## What to produce
Every line of the material that follows must be printed again exactly.
Available data Block Start
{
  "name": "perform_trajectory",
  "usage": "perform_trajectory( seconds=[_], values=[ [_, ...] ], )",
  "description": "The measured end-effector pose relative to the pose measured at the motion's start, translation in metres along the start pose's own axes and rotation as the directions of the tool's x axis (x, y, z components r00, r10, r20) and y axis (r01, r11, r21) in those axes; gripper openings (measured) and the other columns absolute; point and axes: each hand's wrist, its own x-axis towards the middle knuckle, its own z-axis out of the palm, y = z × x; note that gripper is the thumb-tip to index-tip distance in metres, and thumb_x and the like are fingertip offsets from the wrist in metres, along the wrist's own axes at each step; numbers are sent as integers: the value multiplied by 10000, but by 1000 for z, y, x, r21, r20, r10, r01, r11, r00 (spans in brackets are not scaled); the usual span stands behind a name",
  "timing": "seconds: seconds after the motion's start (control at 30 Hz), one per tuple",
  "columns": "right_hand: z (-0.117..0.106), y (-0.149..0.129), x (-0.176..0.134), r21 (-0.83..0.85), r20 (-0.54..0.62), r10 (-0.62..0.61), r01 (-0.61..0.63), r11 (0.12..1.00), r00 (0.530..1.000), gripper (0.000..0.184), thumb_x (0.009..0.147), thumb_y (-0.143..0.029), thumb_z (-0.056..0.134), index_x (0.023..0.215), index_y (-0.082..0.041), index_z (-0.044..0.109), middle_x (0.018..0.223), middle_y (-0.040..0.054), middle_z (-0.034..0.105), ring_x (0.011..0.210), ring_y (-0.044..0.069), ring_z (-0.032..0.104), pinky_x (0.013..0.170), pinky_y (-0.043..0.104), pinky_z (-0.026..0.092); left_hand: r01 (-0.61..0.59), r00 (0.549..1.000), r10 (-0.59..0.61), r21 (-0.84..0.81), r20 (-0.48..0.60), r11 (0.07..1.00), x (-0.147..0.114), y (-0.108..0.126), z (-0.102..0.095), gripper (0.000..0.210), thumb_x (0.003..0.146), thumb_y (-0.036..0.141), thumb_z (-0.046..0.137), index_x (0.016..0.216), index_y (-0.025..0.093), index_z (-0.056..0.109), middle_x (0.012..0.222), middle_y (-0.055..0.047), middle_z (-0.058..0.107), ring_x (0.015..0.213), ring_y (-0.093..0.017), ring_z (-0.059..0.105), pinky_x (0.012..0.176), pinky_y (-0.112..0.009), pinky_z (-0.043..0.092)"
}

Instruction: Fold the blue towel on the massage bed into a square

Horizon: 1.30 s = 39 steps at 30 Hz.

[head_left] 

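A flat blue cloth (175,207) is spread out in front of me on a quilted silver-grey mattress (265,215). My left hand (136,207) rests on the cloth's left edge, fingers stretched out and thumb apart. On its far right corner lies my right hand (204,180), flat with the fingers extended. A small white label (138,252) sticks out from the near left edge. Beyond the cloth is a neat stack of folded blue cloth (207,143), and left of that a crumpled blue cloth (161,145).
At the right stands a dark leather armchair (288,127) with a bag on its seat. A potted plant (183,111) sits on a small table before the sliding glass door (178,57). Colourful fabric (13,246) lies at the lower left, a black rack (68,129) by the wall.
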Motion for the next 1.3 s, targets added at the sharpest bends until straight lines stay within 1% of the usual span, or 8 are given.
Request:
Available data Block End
## Result of this task
{
  "name": "perform_trajectory",
  "usage": "perform_trajectory( seconds=[_], values=[ [_, ...] ], )",
  "description": "The measured end-effector pose relative to the pose measured at the motion's start, translation in metres along the start pose's own axes and rotation as the directions of the tool's x axis (x, y, z components r00, r10, r20) and y axis (r01, r11, r21) in those axes; gripper openings (measured) and the other columns absolute; point and axes: each hand's wrist, its own x-axis towards the middle knuckle, its own z-axis out of the palm, y = z × x; note that gripper is the thumb-tip to index-tip distance in metres, and thumb_x and the like are fingertip offsets from the wrist in metres, along the wrist's own axes at each step; numbers are sent as integers: the value multiplied by 10000, but by 1000 for z, y, x, r21, r20, r10, r01, r11, r00 (spans in brackets are not scaled); the usual span stands behind a name",
  "timing": "seconds: seconds after the motion's start (control at 30 Hz), one per tuple",
  "columns": "right_hand: z (-0.117..0.106), y (-0.149..0.129), x (-0.176..0.134), r21 (-0.83..0.85), r20 (-0.54..0.62), r10 (-0.62..0.61), r01 (-0.61..0.63), r11 (0.12..1.00), r00 (0.530..1.000), gripper (0.000..0.184), thumb_x (0.009..0.147), thumb_y (-0.143..0.029), thumb_z (-0.056..0.134), index_x (0.023..0.215), index_y (-0.082..0.041), index_z (-0.044..0.109), middle_x (0.018..0.223), middle_y (-0.040..0.054), middle_z (-0.034..0.105), ring_x (0.011..0.210), ring_y (-0.044..0.069), ring_z (-0.032..0.104), pinky_x (0.013..0.170), pinky_y (-0.043..0.104), pinky_z (-0.026..0.092); left_hand: r01 (-0.61..0.59), r00 (0.549..1.000), r10 (-0.59..0.61), r21 (-0.84..0.81), r20 (-0.48..0.60), r11 (0.07..1.00), x (-0.147..0.114), y (-0.108..0.126), z (-0.102..0.095), gripper (0.000..0.210), thumb_x (0.003..0.146), thumb_y (-0.036..0.141), thumb_z (-0.046..0.137), index_x (0.016..0.216), index_y (-0.025..0.093), index_z (-0.056..0.109), middle_x (0.012..0.222), middle_y (-0.055..0.047), middle_z (-0.058..0.107), ring_x (0.015..0.213), ring_y (-0.093..0.017), ring_z (-0.059..0.105), pinky_x (0.012..0.176), pinky_y (-0.112..0.009), pinky_z (-0.043..0.092)"
}

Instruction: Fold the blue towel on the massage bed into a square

Horizon: 1.30 s = 39 steps at 30 Hz.

[head_left] 

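A flat blue cloth (175,207) is spread out in front of me on a quilted silver-grey mattress (265,215). My left hand (136,207) rests on the cloth's left edge, fingers stretched out and thumb apart. On its far right corner lies my right hand (204,180), flat with the fingers extended. A small white label (138,252) sticks out from the near left edge. Beyond the cloth is a neat stack of folded blue cloth (207,143), and left of that a crumpled blue cloth (161,145).
At the right stands a dark leather armchair (288,127) with a bag on its seat. A potted plant (183,111) sits on a small table before the sliding glass door (178,57). Colourful fabric (13,246) lies at the lower left, a black rack (68,129) by the wall.
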Motion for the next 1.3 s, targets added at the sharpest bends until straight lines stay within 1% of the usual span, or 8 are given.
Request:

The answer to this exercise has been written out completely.